### What to do
Without any images, write the listing below out word for word.

[Opening Working data section]

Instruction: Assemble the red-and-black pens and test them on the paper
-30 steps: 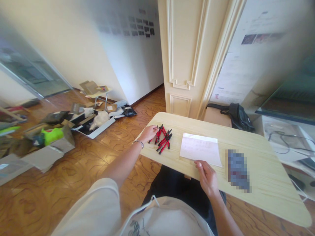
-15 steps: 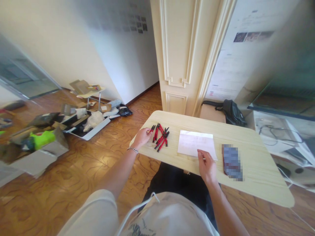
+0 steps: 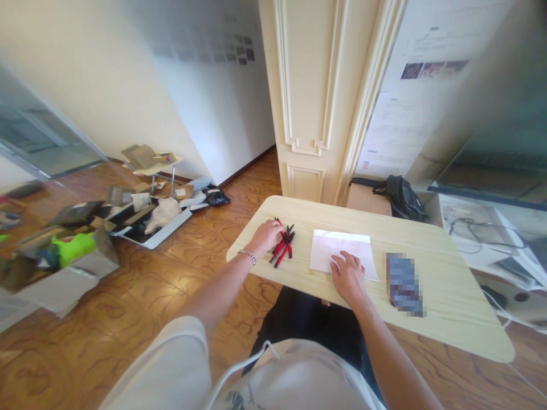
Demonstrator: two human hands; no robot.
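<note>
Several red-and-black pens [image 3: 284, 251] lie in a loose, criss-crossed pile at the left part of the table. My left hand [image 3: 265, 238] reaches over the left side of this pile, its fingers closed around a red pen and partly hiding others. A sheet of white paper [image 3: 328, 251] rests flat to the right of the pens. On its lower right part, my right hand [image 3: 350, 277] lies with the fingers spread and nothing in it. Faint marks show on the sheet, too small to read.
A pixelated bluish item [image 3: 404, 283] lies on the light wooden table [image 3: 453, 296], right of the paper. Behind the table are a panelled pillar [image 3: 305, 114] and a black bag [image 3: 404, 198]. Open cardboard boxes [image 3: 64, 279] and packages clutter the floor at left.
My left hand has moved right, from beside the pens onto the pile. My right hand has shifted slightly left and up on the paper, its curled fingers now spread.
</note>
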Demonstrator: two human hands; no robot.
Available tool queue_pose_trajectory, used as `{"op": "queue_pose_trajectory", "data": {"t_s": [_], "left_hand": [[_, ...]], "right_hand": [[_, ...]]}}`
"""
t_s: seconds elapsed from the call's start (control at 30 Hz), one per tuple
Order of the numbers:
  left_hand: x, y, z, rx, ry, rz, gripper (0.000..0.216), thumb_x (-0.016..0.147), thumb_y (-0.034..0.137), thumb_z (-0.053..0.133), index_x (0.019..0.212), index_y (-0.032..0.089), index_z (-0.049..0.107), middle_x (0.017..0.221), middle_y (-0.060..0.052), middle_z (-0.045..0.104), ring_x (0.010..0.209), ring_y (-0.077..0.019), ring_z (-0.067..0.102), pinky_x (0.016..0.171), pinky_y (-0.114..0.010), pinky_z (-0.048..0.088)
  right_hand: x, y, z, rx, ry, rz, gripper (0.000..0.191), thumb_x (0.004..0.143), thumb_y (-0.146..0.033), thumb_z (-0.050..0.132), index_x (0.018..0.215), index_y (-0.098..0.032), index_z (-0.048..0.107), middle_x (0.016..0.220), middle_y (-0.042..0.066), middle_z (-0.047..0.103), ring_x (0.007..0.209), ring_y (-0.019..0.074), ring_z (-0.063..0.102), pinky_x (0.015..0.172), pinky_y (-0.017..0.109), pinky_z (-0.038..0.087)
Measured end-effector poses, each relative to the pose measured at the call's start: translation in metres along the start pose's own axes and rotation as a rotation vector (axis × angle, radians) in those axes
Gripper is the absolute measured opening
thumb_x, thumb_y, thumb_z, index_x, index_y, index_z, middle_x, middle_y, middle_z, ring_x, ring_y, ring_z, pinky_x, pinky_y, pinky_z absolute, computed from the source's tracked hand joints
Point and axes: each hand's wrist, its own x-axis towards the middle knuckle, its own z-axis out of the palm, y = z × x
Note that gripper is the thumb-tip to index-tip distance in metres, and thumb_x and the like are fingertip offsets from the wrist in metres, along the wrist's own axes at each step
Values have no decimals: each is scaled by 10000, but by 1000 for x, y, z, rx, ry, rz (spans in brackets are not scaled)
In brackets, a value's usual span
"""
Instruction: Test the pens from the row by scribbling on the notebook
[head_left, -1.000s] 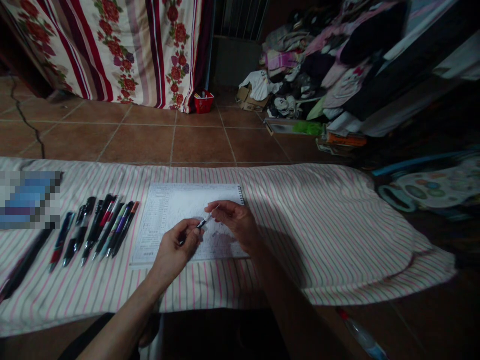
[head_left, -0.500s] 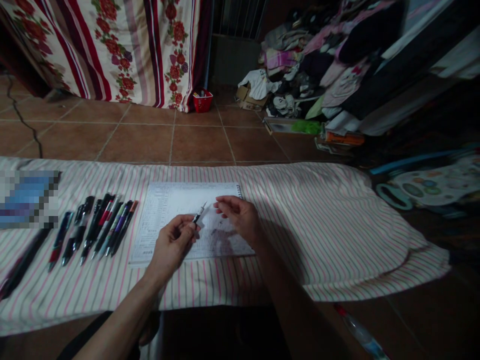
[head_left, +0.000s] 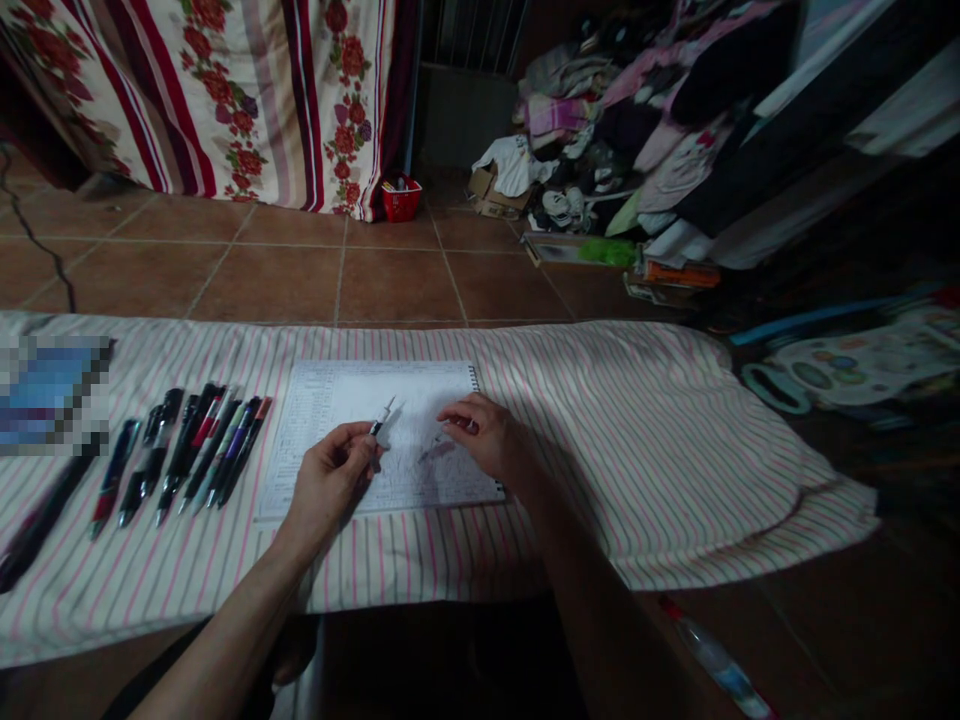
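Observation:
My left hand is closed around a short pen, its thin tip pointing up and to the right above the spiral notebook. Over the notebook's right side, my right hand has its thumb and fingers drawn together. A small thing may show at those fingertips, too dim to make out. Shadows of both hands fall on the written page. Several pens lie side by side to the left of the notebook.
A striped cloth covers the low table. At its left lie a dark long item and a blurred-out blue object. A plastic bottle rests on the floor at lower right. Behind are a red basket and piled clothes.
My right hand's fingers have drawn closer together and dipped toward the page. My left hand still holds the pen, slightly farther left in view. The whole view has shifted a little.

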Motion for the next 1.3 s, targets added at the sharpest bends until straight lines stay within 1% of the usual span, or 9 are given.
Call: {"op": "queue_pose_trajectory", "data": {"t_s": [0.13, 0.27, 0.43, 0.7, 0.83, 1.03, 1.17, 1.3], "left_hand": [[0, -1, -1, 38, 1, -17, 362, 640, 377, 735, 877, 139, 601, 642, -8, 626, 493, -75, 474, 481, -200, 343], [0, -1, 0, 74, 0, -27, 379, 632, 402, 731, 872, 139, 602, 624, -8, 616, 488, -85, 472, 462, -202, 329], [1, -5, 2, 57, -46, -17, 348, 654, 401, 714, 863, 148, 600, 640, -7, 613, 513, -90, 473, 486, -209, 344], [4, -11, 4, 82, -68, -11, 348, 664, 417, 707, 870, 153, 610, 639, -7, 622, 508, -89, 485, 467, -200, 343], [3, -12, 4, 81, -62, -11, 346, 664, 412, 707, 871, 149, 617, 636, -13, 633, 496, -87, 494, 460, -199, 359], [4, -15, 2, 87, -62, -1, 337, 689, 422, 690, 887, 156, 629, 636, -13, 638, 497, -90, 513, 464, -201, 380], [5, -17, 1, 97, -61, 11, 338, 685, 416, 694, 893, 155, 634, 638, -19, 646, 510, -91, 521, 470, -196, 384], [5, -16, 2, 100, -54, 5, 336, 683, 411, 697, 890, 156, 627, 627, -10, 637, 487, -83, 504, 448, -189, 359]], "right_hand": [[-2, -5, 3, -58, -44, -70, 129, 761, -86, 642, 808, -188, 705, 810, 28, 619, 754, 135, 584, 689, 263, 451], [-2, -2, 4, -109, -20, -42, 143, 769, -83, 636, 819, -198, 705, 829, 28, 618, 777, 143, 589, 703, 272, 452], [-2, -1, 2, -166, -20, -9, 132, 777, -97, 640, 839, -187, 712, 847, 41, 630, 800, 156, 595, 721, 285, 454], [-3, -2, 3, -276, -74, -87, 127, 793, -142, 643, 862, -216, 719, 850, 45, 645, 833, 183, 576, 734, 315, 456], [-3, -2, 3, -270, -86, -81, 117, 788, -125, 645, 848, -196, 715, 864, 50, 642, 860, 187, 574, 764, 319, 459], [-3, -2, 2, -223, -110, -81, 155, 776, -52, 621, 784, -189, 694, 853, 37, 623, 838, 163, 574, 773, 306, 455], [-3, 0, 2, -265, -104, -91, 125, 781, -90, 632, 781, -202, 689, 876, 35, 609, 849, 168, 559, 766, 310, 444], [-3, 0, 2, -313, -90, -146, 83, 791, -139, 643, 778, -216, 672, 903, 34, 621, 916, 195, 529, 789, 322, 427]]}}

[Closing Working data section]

### Expected answer
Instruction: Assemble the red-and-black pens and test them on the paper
-30 steps: 
-15 steps: 
+0 steps: 
Demonstrator: two human hands; no robot.
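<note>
Several red-and-black pens [image 3: 284, 251] lie in a loose, criss-crossed pile at the left part of the table. My left hand [image 3: 265, 238] reaches over the left side of this pile, its fingers closed around a red pen and partly hiding others. A sheet of white paper [image 3: 328, 251] rests flat to the right of the pens. On its lower right part, my right hand [image 3: 350, 277] lies with the fingers spread and nothing in it. Faint marks show on the sheet, too small to read.
A pixelated bluish item [image 3: 404, 283] lies on the light wooden table [image 3: 453, 296], right of the paper. Behind the table are a panelled pillar [image 3: 305, 114] and a black bag [image 3: 404, 198]. Open cardboard boxes [image 3: 64, 279] and packages clutter the floor at left.
My left hand has moved right, from beside the pens onto the pile. My right hand has shifted slightly left and up on the paper, its curled fingers now spread.
</note>
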Demonstrator: two human hands; no robot.
Available tool queue_pose_trajectory, used as `{"op": "queue_pose_trajectory", "data": {"t_s": [_], "left_hand": [[_, ...]], "right_hand": [[_, ...]]}}`
"""
t_s: seconds elapsed from the call's start (control at 30 Hz), one per tuple
Order of the numbers:
  left_hand: x, y, z, rx, ry, rz, gripper (0.000..0.216), thumb_x (-0.016..0.147), thumb_y (-0.034..0.137), thumb_z (-0.053..0.133), index_x (0.019..0.212), index_y (-0.032..0.089), index_z (-0.049..0.107), middle_x (0.017..0.221), middle_y (-0.060..0.052), middle_z (-0.045..0.104), ring_x (0.010..0.209), ring_y (-0.077..0.019), ring_z (-0.067..0.102), pinky_x (0.016..0.171), pinky_y (-0.114..0.010), pinky_z (-0.048..0.088)
  right_hand: x, y, z, rx, ry, rz, gripper (0.000..0.191), thumb_x (0.004..0.143), thumb_y (-0.146..0.033), thumb_z (-0.050..0.132), index_x (0.018..0.215), index_y (-0.098..0.032), index_z (-0.048..0.107), middle_x (0.016..0.220), middle_y (-0.042..0.066), middle_z (-0.047..0.103), ring_x (0.007..0.209), ring_y (-0.019..0.074), ring_z (-0.063..0.102), pinky_x (0.015..0.172), pinky_y (-0.017..0.109), pinky_z (-0.038..0.087)
Measured end-effector poses, each relative to the pose measured at the call's start: translation in metres along the start pose's own axes and rotation as a rotation vector (axis × angle, radians) in those axes
Gripper is the absolute measured opening
thumb_x, thumb_y, thumb_z, index_x, index_y, index_z, middle_x, middle_y, middle_z, ring_x, ring_y, ring_z, pinky_x, pinky_y, pinky_z absolute, computed from the source's tracked hand joints
Point and axes: each hand's wrist, its own x-axis towards the middle knuckle, its own z-axis out of the palm, y = z × x
Note that gripper is the thumb-tip to index-tip distance in metres, and thumb_x and the like are fingertip offsets from the wrist in metres, along the wrist's own axes at each step
Values have no decimals: each is scaled by 10000, but by 1000 for x, y, z, rx, ry, rz (spans in brackets are not scaled)
In brackets, a value's usual span
"""
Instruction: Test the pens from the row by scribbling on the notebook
[head_left, -1.000s] 
[head_left, -0.500s] 
[head_left, +0.000s] 
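Observation:
My left hand is closed around a short pen, its thin tip pointing up and to the right above the spiral notebook. Over the notebook's right side, my right hand has its thumb and fingers drawn together. A small thing may show at those fingertips, too dim to make out. Shadows of both hands fall on the written page. Several pens lie side by side to the left of the notebook.
A striped cloth covers the low table. At its left lie a dark long item and a blurred-out blue object. A plastic bottle rests on the floor at lower right. Behind are a red basket and piled clothes.
My right hand's fingers have drawn closer together and dipped toward the page. My left hand still holds the pen, slightly farther left in view. The whole view has shifted a little.
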
Motion for the next 1.3 s, targets added at the sharpest bends until straight lines stay within 1% of the usual span, or 9 are given.
Call: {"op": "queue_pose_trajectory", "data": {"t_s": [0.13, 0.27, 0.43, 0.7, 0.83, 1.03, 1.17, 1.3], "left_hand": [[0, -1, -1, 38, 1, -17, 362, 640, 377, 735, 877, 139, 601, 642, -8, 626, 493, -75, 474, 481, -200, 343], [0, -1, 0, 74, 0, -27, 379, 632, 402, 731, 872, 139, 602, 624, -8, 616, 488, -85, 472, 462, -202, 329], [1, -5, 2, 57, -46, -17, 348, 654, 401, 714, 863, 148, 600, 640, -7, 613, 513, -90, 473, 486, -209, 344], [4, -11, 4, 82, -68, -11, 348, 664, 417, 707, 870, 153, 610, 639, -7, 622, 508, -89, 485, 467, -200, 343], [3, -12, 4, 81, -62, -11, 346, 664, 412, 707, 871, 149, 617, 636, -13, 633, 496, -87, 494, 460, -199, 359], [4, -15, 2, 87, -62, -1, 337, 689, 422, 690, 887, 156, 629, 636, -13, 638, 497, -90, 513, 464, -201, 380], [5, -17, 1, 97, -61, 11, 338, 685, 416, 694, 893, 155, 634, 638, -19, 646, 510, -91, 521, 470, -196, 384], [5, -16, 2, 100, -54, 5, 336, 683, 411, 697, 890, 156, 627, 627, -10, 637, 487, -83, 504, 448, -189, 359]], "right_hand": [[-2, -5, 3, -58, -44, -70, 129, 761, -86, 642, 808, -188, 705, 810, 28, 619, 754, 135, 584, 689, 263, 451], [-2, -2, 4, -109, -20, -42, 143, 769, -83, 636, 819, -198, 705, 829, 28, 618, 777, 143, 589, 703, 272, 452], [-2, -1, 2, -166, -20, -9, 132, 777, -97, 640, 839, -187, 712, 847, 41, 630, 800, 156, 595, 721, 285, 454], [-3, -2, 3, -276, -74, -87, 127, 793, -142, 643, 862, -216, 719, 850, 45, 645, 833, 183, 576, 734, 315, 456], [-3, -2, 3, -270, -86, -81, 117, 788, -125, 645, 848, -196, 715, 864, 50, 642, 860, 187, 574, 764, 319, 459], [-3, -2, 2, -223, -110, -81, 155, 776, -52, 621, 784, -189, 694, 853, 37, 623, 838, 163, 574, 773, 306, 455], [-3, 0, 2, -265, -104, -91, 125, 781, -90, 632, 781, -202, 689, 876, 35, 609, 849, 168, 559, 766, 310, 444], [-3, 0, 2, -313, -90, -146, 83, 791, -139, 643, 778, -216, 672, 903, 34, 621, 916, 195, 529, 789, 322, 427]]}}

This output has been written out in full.